YOUR INSTRUCTIONS: Please count the lines in the listing below where the word "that" appears. Give the number only.

MATERIAL PROVIDED:
============================================================
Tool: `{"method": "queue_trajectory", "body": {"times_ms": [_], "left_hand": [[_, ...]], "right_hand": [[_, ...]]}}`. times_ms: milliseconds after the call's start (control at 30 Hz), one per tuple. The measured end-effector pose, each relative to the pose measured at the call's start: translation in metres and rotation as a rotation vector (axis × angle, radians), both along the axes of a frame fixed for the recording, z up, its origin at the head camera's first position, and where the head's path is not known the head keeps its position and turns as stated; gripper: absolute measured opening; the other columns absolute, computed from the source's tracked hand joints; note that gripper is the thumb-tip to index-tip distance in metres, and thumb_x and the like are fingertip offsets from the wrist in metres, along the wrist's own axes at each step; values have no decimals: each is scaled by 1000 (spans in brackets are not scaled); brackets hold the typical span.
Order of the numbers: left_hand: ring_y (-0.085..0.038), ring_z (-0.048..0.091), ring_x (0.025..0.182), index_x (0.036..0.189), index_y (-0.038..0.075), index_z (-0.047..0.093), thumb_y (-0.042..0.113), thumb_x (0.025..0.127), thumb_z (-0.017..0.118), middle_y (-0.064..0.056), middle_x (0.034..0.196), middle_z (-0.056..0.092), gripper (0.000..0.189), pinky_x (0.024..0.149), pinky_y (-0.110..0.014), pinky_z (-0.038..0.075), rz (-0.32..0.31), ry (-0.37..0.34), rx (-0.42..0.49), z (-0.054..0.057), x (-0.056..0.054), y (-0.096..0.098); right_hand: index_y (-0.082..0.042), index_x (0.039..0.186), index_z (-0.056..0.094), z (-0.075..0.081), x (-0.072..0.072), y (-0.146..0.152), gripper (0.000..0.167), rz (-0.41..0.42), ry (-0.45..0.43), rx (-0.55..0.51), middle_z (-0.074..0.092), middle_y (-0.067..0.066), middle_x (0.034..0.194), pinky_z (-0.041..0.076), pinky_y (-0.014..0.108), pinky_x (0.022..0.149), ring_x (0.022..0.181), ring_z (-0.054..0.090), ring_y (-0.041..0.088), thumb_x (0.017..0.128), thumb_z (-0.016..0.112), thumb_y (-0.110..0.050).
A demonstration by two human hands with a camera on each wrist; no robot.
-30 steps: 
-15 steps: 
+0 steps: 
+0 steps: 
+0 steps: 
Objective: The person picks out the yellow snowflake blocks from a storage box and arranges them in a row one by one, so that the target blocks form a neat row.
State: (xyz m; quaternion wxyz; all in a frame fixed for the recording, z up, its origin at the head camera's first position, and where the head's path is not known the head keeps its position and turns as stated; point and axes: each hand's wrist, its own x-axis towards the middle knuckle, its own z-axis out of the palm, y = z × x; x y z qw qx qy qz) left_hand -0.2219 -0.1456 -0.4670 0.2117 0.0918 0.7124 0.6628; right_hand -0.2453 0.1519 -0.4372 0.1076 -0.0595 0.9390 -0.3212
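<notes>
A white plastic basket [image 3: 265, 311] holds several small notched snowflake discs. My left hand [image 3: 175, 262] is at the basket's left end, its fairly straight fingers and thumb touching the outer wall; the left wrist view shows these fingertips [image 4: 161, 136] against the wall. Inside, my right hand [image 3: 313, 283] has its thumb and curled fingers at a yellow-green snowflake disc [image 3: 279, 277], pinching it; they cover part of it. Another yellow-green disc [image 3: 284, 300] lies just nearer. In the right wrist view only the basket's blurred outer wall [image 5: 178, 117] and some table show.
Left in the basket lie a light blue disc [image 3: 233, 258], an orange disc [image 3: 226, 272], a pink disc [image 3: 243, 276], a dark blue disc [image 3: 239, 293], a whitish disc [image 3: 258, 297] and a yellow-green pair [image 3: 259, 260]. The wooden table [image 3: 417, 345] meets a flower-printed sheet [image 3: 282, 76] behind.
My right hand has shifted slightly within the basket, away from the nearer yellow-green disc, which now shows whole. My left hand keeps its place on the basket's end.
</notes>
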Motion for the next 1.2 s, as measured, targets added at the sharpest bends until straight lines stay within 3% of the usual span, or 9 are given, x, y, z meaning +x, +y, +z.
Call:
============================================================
REPLY: 2